Plant response to the soil water reserve: Consequences of the root system environment

Summary The ability of water balance models based on the concept of Transpirable Soil Water to predict the occurrence of water stress and the need for irrigation was tested for several environmental conditions of the root system, to determine in which conditions errors are likely to be appreciable. The response of evapotranspiration, stomatal conductance and leaf water potential to soil water reserve was studied under three conditions: (i) in pots with maize plants, (ii) in the field with deep soil and the root system placed in favourable conditions, with wheat during a dry year and with maize during four years with contrasting climate, (iii) in the field, with soil compaction which disturbed the maize root system, decreasing its efficiency for water uptake, during four year. (i) In the pot experiment, where the volume of the Transpirable Soil Water (TSW) is well defined, the responses followed the hypothesis of water balance models. (ii) The soil depletion was higher than the calculated TSW during two dry years in the field, because of an appreciable contribution of the non-rooted soil layers to the water balance.

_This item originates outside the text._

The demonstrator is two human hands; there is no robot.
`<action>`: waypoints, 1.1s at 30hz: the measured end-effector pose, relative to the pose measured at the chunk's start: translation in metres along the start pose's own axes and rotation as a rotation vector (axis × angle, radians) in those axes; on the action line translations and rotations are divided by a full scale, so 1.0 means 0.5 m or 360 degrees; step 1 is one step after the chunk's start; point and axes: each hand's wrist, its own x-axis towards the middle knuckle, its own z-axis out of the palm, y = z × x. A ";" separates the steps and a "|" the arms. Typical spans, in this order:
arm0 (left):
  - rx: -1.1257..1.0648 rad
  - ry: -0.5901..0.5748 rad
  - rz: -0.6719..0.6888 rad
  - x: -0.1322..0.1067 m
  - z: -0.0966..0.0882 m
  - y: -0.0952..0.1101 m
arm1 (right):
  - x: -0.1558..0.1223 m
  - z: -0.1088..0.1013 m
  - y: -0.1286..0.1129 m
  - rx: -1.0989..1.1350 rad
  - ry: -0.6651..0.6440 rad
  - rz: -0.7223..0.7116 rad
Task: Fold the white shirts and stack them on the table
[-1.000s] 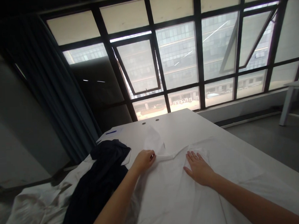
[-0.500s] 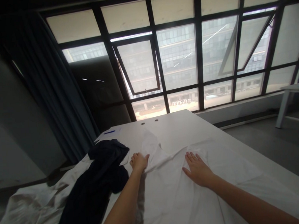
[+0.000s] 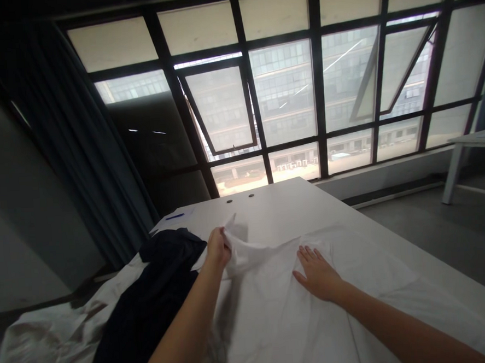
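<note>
White cloth point(image 3: 275, 316): head view; spread over the near part of the tabletop point(image 3: 285, 206), far edge running between the two hands.
Left hand point(image 3: 219, 247): closed, pinching the cloth near its far left end; that bit stands up off the surface.
Right hand point(image 3: 317, 273): open, palm down, flat on the cloth near the far edge.
Cloth feel: likely light, thin, soft. Won't hold a shape. Not fragile, but should crease easily.
Wrinkles: shallow, across the middle; probably smooth out under a flat palm.
Far edge: best hold, I'd say. Pinch at an end; mid-cloth would just bunch.
Slip: plain tabletop looks smooth, so cloth may slide; a pressing palm should anchor it.
Dark cloth point(image 3: 151, 302): heaped just left; could snag the white one's left side.
</note>
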 end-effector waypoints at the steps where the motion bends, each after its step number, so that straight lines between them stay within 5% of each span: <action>1: -0.0029 -0.0053 0.0040 -0.017 0.005 0.021 | 0.000 0.000 0.001 0.0041 0.0020 0.0000; 5: 0.0077 -0.0463 0.0100 -0.137 -0.010 0.076 | 0.003 -0.009 0.011 0.0383 0.0268 0.0044; 7: 0.0313 -0.1022 0.0132 -0.211 -0.037 0.086 | 0.008 -0.019 0.020 0.0678 0.0475 0.0145; 10: 0.0905 -0.1759 -0.0278 -0.300 -0.091 0.090 | 0.017 -0.037 0.031 0.1055 0.0730 0.0305; 12: 0.1487 -0.1985 -0.0430 -0.332 -0.128 0.091 | 0.018 -0.052 0.027 0.1171 0.0824 0.0295; 15: 0.2329 -0.1747 0.0084 -0.332 -0.170 0.083 | 0.003 -0.081 -0.007 0.1171 0.0784 0.0065; 18: 0.2692 -0.1338 0.0615 -0.282 -0.205 0.060 | -0.030 -0.104 -0.065 0.1108 0.0518 -0.0354; 21: 0.2969 -0.1060 0.0728 -0.211 -0.241 0.029 | -0.063 -0.098 -0.123 0.1034 0.0264 -0.0630; 25: 0.3004 -0.0883 0.0820 -0.134 -0.285 -0.005 | -0.067 -0.081 -0.158 0.1088 0.0222 -0.0502; 29: 0.2920 -0.0959 0.0805 -0.094 -0.312 -0.023 | -0.037 -0.126 -0.113 0.1794 0.0006 -0.0237; 33: 0.2863 -0.0825 0.0860 -0.082 -0.327 -0.032 | -0.030 -0.203 0.005 0.2462 -0.0791 -0.0143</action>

As a consequence, evapotranspiration, stomatal conductance and predawn water potential did not decrease over the whole range of soil water reserve. Grain yield was no lower in those years than in the wet years, in spite of the fact that the soil water reserve was depleted. Thus, a water balance based on the TSW would have underestimated in these conditions the ability of plants to withdraw soil water, overestimating the necessity of irrigation. Predawn water potential gave, on the contrary, indications consistent with the responses of the stomatal conductance and the net CO₂ assimilation. (iii) The water uptake by plants would have been overestimated in the case of compacted soil. Stomatal conductance was low even for high levels of the soil water reserve, except if the densely rooted top 0.1 m layer of soil was rewatered by irrigation. Water stress could not have been diagnosed in this case from indications of soil water potential or of pre-dawn water potential. These data confirm that some knowledge of the environmental conditions of the root system is necessary to determine if errors made using water balance models are likely to be appreciable, and to know if they lead to an underestimation or overestimation of the risk of water stress.